--- DATA FOR REVIEW ---

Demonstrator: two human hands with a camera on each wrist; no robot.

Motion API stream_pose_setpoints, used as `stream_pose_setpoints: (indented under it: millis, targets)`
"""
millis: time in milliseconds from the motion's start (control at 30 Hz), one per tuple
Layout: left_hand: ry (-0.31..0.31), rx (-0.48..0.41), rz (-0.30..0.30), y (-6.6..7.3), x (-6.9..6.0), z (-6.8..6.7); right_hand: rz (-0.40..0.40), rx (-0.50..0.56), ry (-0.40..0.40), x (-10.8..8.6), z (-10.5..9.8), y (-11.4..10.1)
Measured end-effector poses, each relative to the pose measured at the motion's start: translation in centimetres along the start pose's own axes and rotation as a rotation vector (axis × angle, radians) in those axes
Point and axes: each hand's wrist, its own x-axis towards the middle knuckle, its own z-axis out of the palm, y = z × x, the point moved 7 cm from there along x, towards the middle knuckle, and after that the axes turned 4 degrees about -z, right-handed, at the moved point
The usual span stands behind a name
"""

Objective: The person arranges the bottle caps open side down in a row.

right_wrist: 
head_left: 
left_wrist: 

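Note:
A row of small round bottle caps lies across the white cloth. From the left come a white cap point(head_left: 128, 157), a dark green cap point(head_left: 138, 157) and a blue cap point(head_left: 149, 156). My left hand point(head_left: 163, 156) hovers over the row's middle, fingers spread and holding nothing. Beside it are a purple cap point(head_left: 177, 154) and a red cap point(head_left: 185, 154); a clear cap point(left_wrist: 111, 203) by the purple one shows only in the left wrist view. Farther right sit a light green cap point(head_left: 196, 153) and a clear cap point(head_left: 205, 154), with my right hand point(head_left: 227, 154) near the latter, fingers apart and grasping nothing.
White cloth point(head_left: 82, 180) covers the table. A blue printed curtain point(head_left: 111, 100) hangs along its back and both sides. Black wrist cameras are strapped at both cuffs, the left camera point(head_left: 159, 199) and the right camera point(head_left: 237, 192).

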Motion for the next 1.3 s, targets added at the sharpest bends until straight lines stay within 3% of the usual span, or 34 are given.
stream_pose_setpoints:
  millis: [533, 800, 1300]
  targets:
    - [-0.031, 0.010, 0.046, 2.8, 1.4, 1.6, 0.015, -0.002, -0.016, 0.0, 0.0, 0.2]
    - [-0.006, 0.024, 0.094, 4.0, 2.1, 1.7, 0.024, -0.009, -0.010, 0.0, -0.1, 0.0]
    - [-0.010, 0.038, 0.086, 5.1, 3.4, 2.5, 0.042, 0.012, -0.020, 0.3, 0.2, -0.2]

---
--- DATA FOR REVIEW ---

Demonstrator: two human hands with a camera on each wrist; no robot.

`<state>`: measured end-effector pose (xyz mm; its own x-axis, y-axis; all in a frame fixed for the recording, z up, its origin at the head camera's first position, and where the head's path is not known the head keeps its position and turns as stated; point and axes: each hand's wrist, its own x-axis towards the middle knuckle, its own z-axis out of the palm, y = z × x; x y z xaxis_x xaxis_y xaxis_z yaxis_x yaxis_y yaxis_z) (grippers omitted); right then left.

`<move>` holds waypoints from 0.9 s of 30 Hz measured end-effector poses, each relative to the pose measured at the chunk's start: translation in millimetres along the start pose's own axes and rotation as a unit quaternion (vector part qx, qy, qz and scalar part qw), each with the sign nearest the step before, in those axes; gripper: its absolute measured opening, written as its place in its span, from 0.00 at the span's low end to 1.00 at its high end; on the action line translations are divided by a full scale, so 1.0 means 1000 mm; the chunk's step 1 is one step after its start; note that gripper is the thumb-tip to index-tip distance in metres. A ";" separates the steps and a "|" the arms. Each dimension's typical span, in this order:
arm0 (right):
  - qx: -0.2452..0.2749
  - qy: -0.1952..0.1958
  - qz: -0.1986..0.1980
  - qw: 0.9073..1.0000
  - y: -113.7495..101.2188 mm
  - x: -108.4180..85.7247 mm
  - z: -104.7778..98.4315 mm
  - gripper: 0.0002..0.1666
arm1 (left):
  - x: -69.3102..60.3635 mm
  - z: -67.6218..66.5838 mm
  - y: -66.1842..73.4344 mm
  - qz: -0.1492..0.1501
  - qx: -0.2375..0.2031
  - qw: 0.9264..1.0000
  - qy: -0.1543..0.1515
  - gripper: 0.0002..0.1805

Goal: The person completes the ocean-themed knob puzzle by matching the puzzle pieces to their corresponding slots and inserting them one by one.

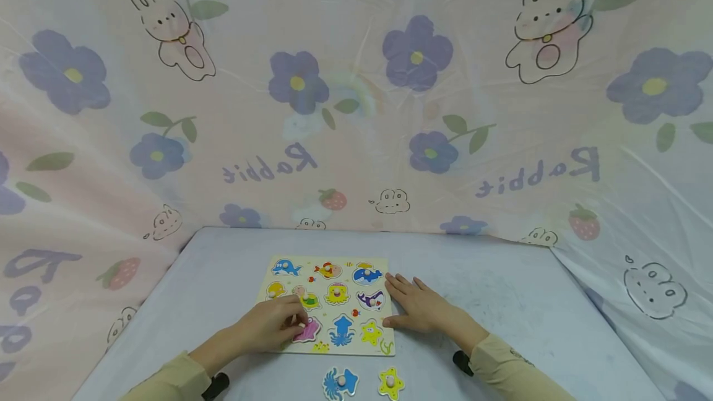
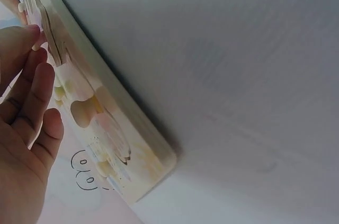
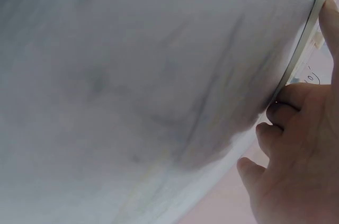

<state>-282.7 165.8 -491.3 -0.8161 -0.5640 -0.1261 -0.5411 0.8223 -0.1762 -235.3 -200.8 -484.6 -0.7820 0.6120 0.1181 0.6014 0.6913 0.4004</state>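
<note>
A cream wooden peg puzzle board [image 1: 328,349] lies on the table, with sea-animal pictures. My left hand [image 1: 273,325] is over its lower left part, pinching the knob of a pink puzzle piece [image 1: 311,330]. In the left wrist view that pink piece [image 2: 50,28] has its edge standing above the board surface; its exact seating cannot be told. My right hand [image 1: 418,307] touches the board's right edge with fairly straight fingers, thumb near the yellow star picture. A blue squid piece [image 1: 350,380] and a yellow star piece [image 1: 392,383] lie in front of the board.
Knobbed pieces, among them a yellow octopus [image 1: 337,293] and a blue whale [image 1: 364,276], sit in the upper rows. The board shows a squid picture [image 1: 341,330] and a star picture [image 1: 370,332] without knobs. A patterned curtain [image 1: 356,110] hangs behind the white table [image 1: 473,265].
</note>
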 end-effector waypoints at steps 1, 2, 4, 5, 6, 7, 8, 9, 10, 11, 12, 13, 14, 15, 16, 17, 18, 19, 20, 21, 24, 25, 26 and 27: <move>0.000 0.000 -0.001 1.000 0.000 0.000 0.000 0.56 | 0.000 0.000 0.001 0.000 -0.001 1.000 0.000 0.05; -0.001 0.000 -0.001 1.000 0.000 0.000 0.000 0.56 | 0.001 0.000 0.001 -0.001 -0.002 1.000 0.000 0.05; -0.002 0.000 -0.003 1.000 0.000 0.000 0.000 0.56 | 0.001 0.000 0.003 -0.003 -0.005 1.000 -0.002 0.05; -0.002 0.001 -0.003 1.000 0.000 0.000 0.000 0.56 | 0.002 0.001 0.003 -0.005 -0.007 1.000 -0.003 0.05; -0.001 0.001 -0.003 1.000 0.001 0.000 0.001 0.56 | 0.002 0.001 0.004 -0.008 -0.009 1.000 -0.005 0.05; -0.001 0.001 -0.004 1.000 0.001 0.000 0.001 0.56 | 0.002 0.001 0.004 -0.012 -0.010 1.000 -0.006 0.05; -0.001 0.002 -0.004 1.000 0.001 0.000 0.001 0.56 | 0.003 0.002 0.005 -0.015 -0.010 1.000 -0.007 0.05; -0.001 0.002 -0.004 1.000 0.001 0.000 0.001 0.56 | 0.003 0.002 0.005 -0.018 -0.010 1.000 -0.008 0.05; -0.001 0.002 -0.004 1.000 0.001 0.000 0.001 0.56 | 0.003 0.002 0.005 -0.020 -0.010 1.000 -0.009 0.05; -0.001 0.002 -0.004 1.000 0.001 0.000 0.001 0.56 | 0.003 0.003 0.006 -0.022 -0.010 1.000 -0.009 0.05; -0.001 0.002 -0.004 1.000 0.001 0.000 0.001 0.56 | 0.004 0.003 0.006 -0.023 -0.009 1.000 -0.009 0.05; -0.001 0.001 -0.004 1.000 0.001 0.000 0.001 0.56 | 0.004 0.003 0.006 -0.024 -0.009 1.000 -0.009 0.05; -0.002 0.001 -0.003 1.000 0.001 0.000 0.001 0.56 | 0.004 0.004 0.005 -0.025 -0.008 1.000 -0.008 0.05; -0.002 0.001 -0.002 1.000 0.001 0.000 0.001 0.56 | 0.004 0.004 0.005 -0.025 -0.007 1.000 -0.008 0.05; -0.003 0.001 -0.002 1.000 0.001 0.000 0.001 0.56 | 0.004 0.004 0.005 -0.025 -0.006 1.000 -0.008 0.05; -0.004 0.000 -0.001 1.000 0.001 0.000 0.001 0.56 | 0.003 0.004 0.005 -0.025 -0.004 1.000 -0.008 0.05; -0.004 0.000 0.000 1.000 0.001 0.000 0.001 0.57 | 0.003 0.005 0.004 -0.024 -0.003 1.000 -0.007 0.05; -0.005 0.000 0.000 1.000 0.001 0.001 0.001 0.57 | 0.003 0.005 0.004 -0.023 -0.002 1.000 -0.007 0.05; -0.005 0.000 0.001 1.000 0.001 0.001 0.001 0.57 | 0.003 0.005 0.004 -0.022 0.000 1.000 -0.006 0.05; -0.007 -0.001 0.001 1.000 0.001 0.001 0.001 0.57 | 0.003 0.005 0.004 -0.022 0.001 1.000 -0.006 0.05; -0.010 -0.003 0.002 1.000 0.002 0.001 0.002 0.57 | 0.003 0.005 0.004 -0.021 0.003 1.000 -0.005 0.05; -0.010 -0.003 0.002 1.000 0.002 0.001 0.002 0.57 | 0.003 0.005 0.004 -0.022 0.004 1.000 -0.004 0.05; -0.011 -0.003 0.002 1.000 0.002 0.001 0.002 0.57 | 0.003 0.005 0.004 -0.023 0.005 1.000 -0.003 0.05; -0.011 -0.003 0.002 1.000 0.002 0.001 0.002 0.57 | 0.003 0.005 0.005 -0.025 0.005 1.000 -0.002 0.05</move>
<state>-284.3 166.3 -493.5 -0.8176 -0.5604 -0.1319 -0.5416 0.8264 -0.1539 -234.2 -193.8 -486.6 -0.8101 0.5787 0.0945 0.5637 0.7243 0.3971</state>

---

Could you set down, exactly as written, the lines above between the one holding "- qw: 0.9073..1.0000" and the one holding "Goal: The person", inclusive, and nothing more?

  - qw: 0.9073..1.0000
  - y: -113.7495..101.2188 mm
  - x: -108.4180..85.7247 mm
  - z: -104.7778..98.4315 mm
  - gripper: 0.0002..0.1666
arm1 (left):
  - x: -69.3102..60.3635 mm
  - z: -67.6218..66.5838 mm
  - y: -66.1842..73.4344 mm
  - qz: -0.1492..0.1501
  - qx: -0.2375..0.2031
  - qw: 0.9264..1.0000
  - qy: -0.1543..0.1515
  - gripper: 0.0002..0.1805

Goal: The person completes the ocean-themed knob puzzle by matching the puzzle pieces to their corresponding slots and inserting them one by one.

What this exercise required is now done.